(RECORDS SUPPLIED Opens)
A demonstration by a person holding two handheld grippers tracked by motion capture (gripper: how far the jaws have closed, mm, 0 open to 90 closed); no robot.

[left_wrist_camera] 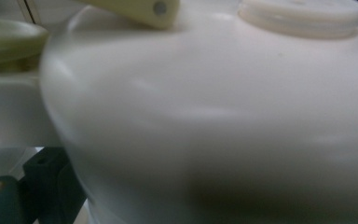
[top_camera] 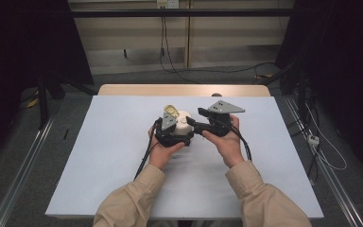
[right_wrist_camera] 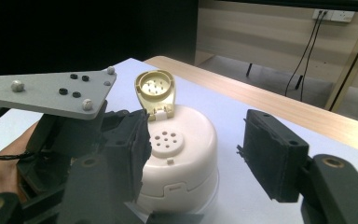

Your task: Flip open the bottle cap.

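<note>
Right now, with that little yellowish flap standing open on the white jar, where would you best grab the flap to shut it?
Probably by the round free end of the flap, coming from above and behind it. It stands nearly upright on a hinge at the rim of the jar, so a push there should swing it down over the holes. The right tool is open beside the jar; the left tool seems to hold the jar.

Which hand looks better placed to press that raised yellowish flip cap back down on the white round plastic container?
Probably the right. The right gripper has its jaws open and apart from the white round plastic container, so it is free to reach the yellowish flip cap. The left gripper sits against the container's side, apparently steadying it.
</note>
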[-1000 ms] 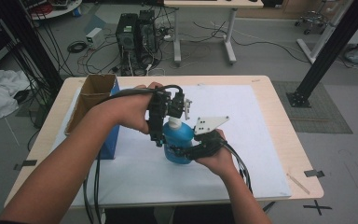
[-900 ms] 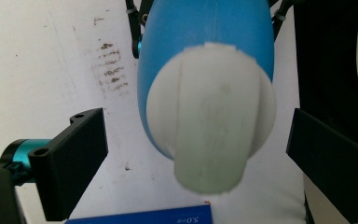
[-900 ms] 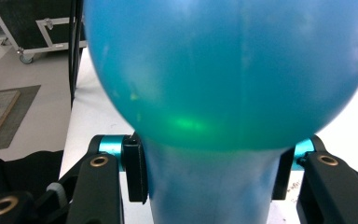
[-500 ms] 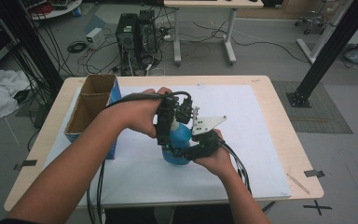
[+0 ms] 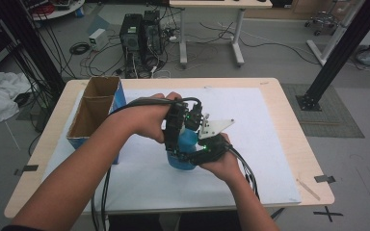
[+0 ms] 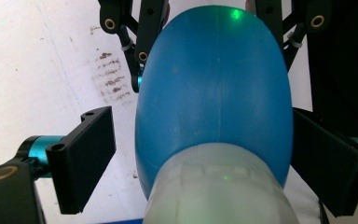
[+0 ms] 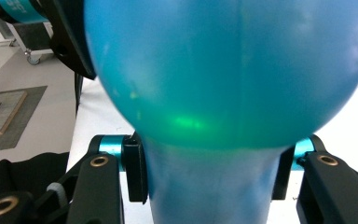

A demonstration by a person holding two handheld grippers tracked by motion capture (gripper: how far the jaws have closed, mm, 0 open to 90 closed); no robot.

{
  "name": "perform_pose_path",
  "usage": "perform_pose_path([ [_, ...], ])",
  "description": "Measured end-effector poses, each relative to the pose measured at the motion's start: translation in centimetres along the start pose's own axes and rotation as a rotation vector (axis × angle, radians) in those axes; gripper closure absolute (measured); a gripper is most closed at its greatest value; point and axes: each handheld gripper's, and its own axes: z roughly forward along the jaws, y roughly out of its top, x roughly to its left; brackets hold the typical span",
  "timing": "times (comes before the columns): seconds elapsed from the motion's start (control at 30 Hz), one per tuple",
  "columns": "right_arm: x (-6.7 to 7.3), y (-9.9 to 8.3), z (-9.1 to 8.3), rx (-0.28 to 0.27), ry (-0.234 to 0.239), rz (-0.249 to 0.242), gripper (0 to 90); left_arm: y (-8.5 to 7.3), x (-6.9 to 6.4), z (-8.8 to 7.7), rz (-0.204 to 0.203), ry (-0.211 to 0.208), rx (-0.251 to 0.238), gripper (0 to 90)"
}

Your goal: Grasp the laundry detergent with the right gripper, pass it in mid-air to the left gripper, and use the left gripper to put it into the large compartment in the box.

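**Blue bottle at the centre of the table**

The blue bottle [image 5: 187,147] stands just below the middle of the high view, on the white sheet, its lower body showing as a rounded blue form. In the left gripper view it fills the centre of the frame [image 6: 214,93]: a smooth, egg-shaped blue body with a faint vertical seam and a pale, translucent whitish section at the bottom edge. In the right gripper view [image 7: 228,74] the bulbous blue body spans the upper frame and narrows to a slimmer neck at the bottom centre.
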Motion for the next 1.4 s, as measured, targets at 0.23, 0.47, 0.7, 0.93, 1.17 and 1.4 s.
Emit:
perform_pose_path([
  [0.23, -0.04, 0.05, -0.05, -0.006, 0.001, -0.002, 45.9, 0.10, -0.16, 0.07, 0.006, 0.014, 0.002, 15.0],
  [0.47, -0.06, 0.08, -0.02, -0.008, 0.003, -0.004, 45.9, 0.12, -0.18, 0.02, 0.014, 0.021, 0.005, 18.5],
  [0.7, -0.04, 0.11, -0.05, -0.009, 0.002, -0.007, 45.9, 0.21, -0.19, 0.06, 0.022, 0.024, 0.015, 21.2],
  [0.93, 0.02, 0.12, 0.00, -0.011, -0.002, -0.009, 45.9, 0.36, -0.28, 0.16, 0.013, 0.027, 0.007, 23.9],
  [1.17, 0.03, 0.13, 0.06, -0.012, 0.000, -0.012, 45.9, 0.44, -0.30, 0.15, 0.023, 0.030, 0.018, 25.2],
  [1.4, 0.05, 0.18, -0.07, -0.016, 0.000, -0.006, 45.9, 0.45, -0.28, 0.14, 0.027, 0.031, 0.022, 26.3],
])
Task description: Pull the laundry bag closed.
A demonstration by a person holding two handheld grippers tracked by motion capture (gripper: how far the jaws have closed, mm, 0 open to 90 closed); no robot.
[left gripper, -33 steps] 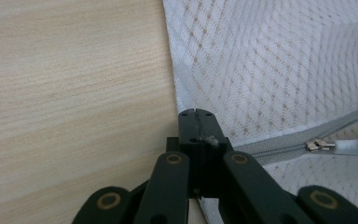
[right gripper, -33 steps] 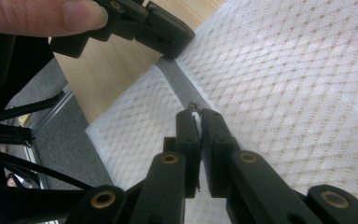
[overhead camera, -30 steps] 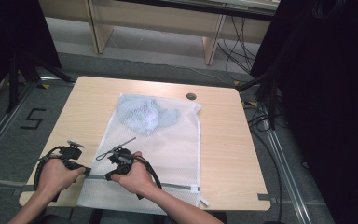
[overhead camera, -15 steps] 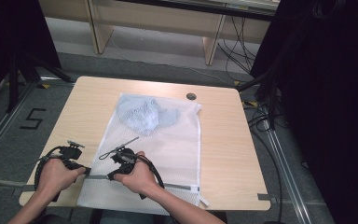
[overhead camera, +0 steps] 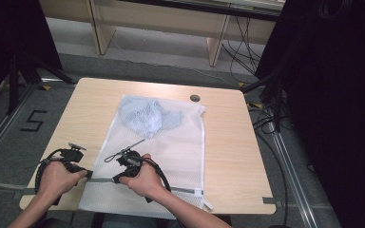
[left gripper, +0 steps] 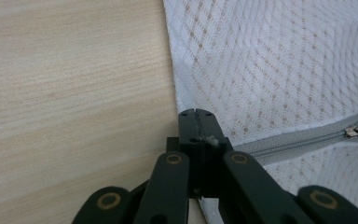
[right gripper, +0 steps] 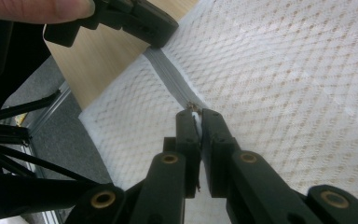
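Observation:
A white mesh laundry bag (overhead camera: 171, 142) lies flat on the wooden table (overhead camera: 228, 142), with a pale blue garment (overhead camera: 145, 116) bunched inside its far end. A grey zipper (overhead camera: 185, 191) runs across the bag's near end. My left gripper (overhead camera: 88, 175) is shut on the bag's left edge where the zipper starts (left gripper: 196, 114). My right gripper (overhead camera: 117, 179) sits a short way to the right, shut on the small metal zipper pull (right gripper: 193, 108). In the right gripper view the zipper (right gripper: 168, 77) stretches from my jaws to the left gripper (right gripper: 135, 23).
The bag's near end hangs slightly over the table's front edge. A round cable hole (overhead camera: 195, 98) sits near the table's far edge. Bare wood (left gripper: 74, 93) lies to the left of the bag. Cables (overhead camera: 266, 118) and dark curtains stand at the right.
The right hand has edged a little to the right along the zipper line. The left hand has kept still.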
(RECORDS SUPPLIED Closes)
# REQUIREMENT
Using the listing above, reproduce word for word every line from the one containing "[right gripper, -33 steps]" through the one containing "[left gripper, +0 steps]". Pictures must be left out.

# ANSWER
[right gripper, -33 steps] 
[overhead camera, -30 steps] 
[overhead camera, -15 steps] 
[overhead camera, +0 steps] 
[left gripper, +0 steps] 

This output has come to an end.